Leaving out all pictures, transcribe the lines below exactly, from the first through the line containing "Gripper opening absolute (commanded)".
═══ INFORMATION ═══
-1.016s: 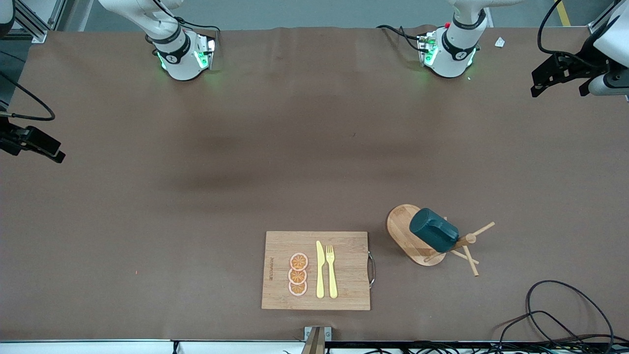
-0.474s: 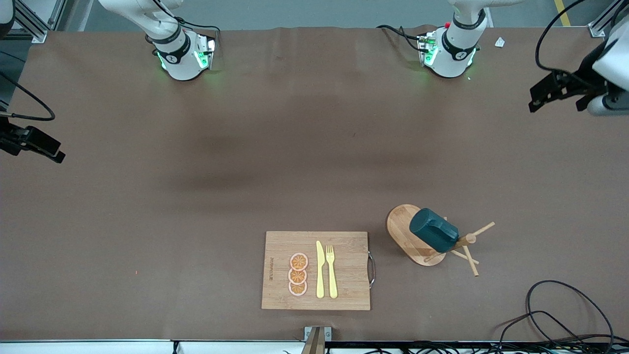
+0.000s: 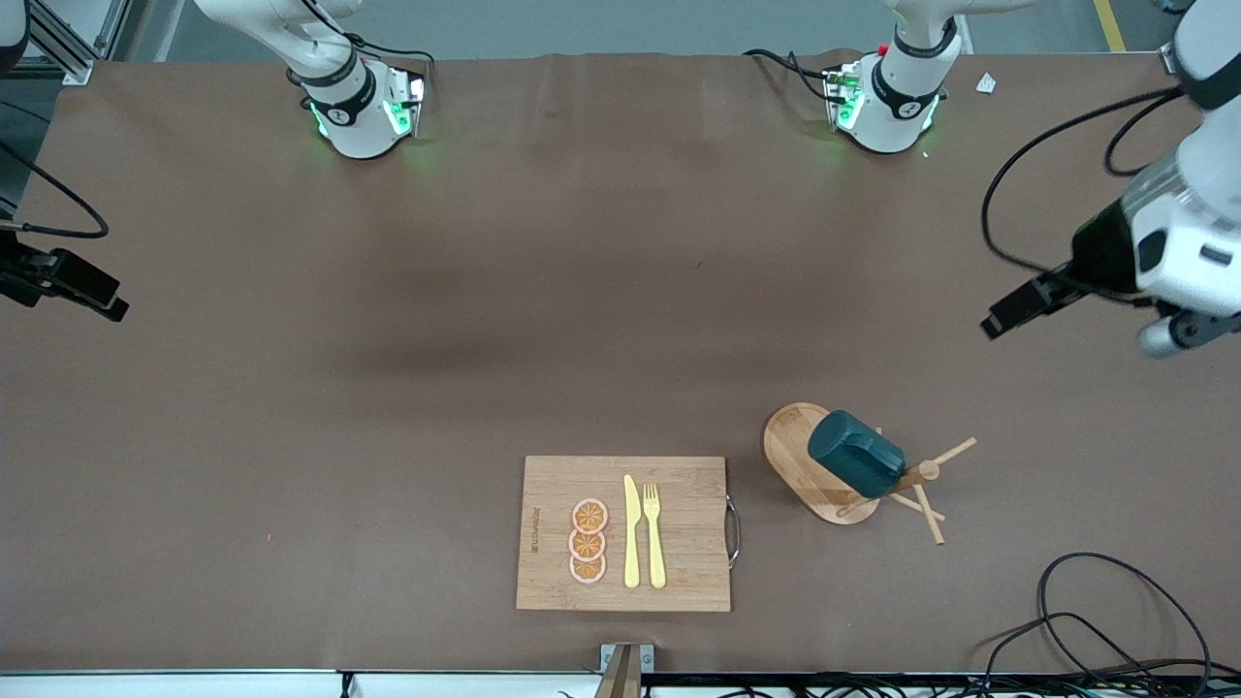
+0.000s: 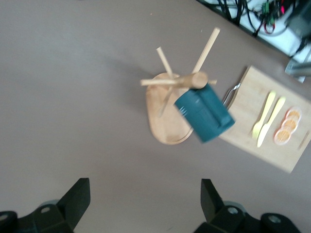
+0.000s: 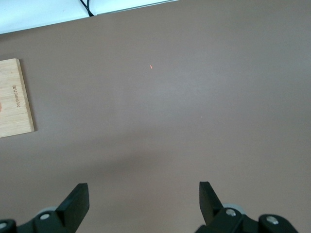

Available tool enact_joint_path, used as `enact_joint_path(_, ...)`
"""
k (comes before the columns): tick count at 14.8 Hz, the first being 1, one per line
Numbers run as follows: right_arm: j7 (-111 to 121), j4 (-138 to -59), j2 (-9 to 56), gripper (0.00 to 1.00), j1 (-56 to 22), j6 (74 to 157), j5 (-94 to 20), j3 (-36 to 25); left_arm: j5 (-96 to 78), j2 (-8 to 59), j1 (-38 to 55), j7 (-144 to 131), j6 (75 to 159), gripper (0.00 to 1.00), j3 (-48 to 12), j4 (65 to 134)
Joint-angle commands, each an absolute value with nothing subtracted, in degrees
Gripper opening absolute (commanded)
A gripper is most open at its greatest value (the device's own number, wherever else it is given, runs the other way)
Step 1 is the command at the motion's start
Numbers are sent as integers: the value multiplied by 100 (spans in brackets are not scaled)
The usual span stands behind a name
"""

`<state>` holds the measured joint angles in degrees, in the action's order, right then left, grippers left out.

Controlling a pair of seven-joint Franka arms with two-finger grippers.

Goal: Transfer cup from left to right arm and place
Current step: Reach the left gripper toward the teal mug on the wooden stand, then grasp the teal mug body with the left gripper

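The dark teal cup (image 3: 856, 465) hangs tilted on a peg of a wooden mug tree (image 3: 790, 448) with a round base. It also shows in the left wrist view (image 4: 204, 113), with the tree's base (image 4: 163, 128) under it. My left gripper (image 3: 1003, 318) is open and empty. It is up over bare table toward the left arm's end, apart from the cup, and its jaws stand wide in its wrist view (image 4: 144, 199). My right gripper (image 3: 97, 296) is open and empty and waits over the right arm's end of the table; its wrist view (image 5: 143, 196) shows only tablecloth below.
A wooden cutting board (image 3: 553, 485) lies beside the mug tree, near the table's front edge. It carries a yellow knife (image 3: 631, 531), a yellow fork (image 3: 654, 533) and three orange slices (image 3: 588, 541). Black cables (image 3: 1096, 620) lie at the front corner by the left arm's end.
My left gripper has swung from the table's end edge toward the front camera and in toward the mug tree. The cup and my right arm have not moved.
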<state>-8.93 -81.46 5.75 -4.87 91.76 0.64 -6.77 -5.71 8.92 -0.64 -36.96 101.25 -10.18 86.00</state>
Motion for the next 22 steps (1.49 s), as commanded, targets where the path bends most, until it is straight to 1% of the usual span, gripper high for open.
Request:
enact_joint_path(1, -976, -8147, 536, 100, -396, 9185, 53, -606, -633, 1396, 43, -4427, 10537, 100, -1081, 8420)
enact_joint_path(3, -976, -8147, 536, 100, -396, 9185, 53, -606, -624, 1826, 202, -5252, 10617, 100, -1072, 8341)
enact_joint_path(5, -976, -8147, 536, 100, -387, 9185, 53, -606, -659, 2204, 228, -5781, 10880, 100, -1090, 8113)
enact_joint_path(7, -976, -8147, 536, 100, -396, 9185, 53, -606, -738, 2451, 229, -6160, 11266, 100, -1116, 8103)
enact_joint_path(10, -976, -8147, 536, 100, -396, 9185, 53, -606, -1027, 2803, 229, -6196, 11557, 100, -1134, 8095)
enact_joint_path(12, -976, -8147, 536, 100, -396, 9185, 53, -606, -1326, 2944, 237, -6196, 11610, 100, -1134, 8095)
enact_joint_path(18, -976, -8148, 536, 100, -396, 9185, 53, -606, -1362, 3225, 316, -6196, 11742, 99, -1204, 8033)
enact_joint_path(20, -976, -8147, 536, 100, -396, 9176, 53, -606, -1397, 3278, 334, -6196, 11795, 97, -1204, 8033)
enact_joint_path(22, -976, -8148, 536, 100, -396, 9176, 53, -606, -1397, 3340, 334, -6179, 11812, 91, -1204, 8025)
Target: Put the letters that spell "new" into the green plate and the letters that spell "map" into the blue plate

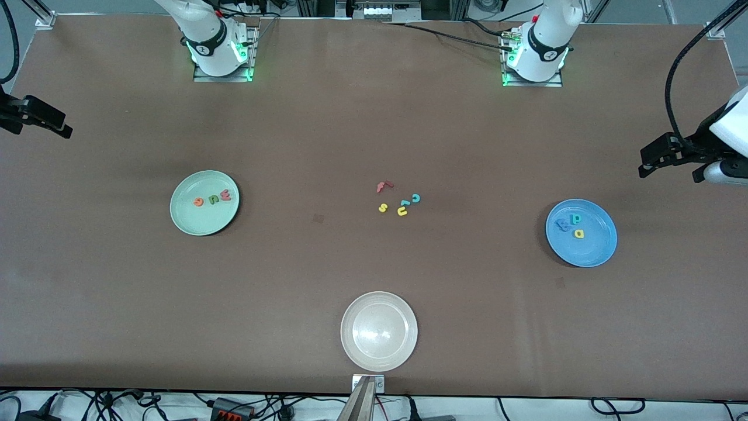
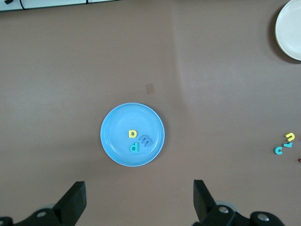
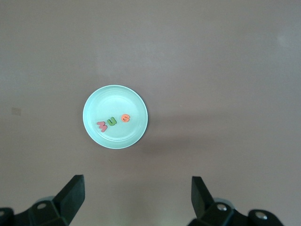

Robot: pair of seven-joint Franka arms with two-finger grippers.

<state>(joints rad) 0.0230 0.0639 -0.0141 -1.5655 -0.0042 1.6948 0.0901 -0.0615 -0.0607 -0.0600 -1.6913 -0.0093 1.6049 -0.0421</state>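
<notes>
You see both words sorted: n, e, w (image 1: 212,199) in green plate (image 1: 188,219); m, a, p (image 1: 571,225) in blue plate (image 1: 596,251); left gripper (image 2: 138,200), right gripper (image 3: 136,197) wide open, empty, nothing left

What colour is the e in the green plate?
Orange e; clearest in the right wrist view.

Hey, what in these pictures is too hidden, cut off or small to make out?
- Whitish plate: cut by the left wrist view's edge.
- Red letter on the table: too small to read in front view.
- Blue letter in the blue plate: blends into it in front view.
</notes>
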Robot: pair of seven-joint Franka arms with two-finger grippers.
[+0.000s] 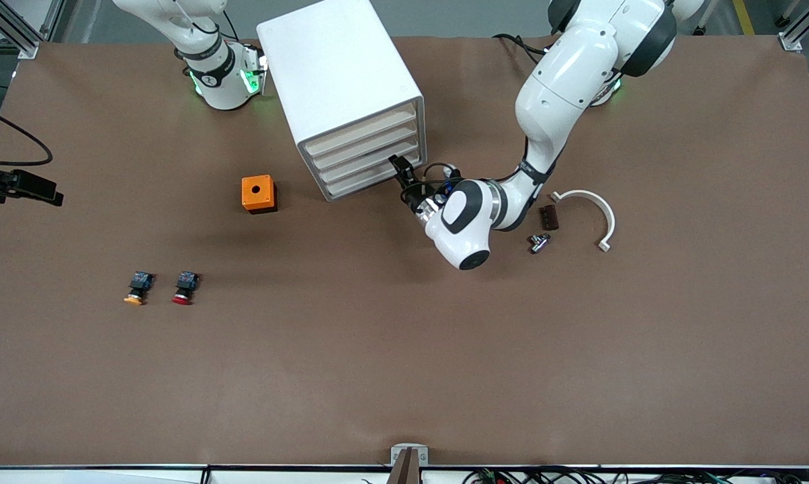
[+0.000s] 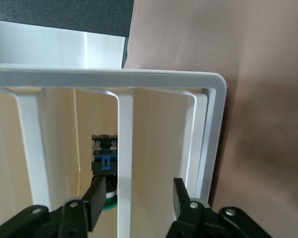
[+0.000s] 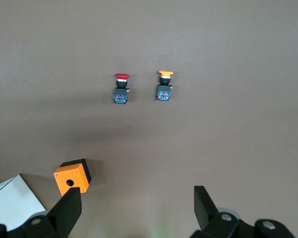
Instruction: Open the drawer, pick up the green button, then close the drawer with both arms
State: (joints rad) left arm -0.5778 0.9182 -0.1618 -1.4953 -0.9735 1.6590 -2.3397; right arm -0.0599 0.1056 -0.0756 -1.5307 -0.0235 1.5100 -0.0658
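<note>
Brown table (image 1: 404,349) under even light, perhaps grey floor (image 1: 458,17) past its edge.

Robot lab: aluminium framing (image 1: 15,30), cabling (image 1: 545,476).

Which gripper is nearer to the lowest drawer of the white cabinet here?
Left. The left gripper is right at the front of the lowest drawer, fingers astride its handle bar. The right gripper waits open above the table near its base, at the cabinet's right-arm side.
</note>
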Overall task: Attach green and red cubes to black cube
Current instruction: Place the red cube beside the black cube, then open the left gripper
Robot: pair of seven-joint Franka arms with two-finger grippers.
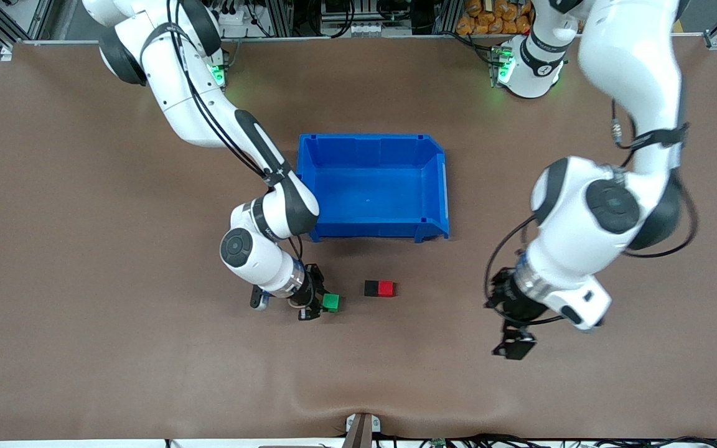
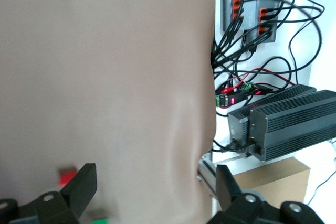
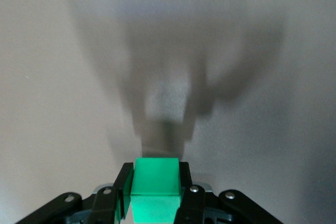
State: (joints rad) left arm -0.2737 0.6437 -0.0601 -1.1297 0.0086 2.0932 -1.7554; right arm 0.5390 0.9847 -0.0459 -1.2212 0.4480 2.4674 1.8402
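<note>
The black cube and the red cube lie side by side, touching, on the brown table, nearer to the front camera than the blue bin. My right gripper is shut on the green cube, just off the black cube toward the right arm's end of the table. In the right wrist view the green cube fills the gap between the fingers, with its shadow on the table below. My left gripper hangs open and empty over bare table toward the left arm's end; its wrist view shows the red cube.
An empty blue bin stands mid-table, close to the right arm's elbow. Off the table's front edge, the left wrist view shows black power boxes and tangled cables.
</note>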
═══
__WRITTEN SOLUTION__
-1.016s: 
-0.474s: 
+0.000s: 
+0.000s: 
+0.000s: 

Available tool enact_joint_path, used as `enact_joint_path(_, ...)`
"""
k (comes before the columns): tick count at 14.8 Hz, the first being 1, one per line
Numbers run as follows: right_arm: j7 (-111 to 121), j4 (-138 to -59), j2 (-9 to 56), gripper (0.00 to 1.00), j1 (-56 to 22), j6 (74 to 157), j5 (-94 to 20), j3 (-36 to 25); left_arm: j5 (-96 to 78), j2 (-8 to 59), j1 (-38 to 55), j7 (-144 to 131), j6 (75 to 159), gripper (0.00 to 1.00), j3 (-48 to 12), j4 (65 to 134)
Joint-angle commands, each an absolute value with nothing subtracted, in degrees
Gripper opening absolute (commanded)

There's nothing more to this exercise.